Peking's blessing is expected to cement its ties with President Kim, who has been tilting toward China since it gave him a lavish reception here last fall, presented him a gift of at least 20 newly built MiG21 jet fighters and sharpened its criticism of U.S. troops in South Korea.

China, which sent troops to fight alongside Kim's Army during the Korean War from 1950 to 1953, had been losing favor in Pyongyang since Mao Tse-tung's death in 1976.

Mao's pragmatic successors reportedly angered Kim by normalizing relations with the United States, Pyongyang's bitterest foe, which backs the rival South Korean government in Seoul with troops and weapons. Peking deepened Kim's suspicions by allowing third-party trade and unofficial contacts with South Korea.

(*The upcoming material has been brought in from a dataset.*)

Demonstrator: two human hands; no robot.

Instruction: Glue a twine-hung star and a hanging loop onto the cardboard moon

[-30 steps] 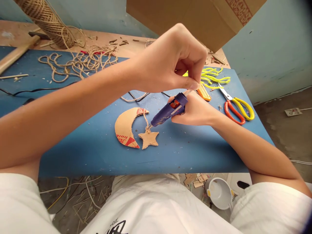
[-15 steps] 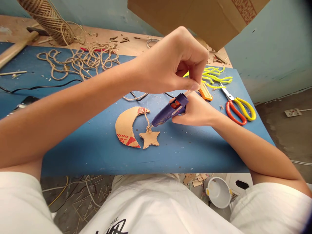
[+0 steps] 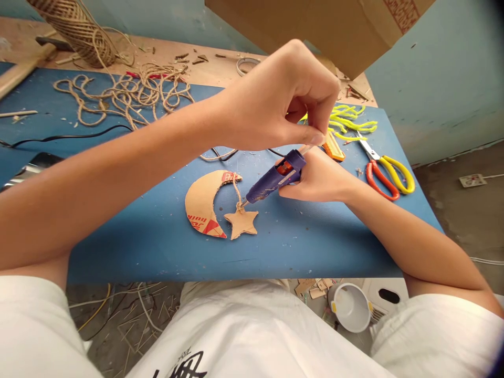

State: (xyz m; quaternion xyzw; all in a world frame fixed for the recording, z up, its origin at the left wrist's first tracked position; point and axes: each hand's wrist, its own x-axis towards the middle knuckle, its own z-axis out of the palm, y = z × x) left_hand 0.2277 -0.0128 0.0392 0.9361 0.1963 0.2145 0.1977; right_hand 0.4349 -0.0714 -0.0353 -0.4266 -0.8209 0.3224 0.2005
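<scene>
My right hand (image 3: 321, 178) is wrapped round a purple glue gun (image 3: 275, 178). The gun's tip rests at the top of a cardboard star (image 3: 243, 222) on the blue board (image 3: 149, 236). A short twine cord (image 3: 237, 190) links the star to a cardboard crescent moon (image 3: 201, 202) lying to its left. My left hand (image 3: 281, 97) reaches across from the left. Its thumb and fingers pinch the glue stick (image 3: 305, 149) that pokes out of the back of the gun.
Red-and-yellow scissors (image 3: 388, 173), yellow pipe cleaners (image 3: 350, 122) and an orange cutter (image 3: 334, 148) lie at the right. Loose twine (image 3: 126, 94) and a twine spool (image 3: 74, 29) are at the back left. A black cable (image 3: 66, 137) crosses the board. A cardboard box (image 3: 315, 26) hangs above.
Hands and glue gun keep nearly the same pose; only the view has shifted slightly.
</scene>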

Kim also is said to have been put off by the pragmatists' repudiation of the cult of personality surrounding Mao. Kim, who is known by his people as "the great leader," is the object of hero worship in North Korea.

As Moscow began gaining influence, however, the Chinese leadership suddenly shifted policy toward North Korea, which border's China's Northeast near the Soviet Far East.

Within the first half of last year, China's premier and defense minister visited Pyongyang, both attacking U.S. troop presence in the divided nation. Communist Party General Secretary Hu Yaobang and paramount leader Deng Xiaoping secretly traveled to Kim's capital in April 1982 to celebrate his 70th birthday.

Peking tentatively began endorsing Kim Jong Il last July, when Politburo member Xi Zhongxun toasted the heir apparent at a banquet in Pyongyang.

Moscow has thus far refused to give its imprimatur to the dynastic transfer of power in North Korea, according to diplomats.

The younger Kim's visit apparently was arranged in late May when Chinese Foreign Minister Wu Xueqian traveled to Pyongyang. Wu arrived a few days after Peking had its first official contacts with Seoul to handle the hijacking of a Chinese jet to South Korea.

Diplomats say Peking may have used the visit to promote moderation on the Korean peninsula. The younger Kim, who has no known diplomatic experience, is considered a hard-liner on South Korea who may favor an early military effort to reunify the country.

China, while publicly pledging to support North Korea should war break out with the South, privately opposes fighting that could invite instability on its northeastern flank.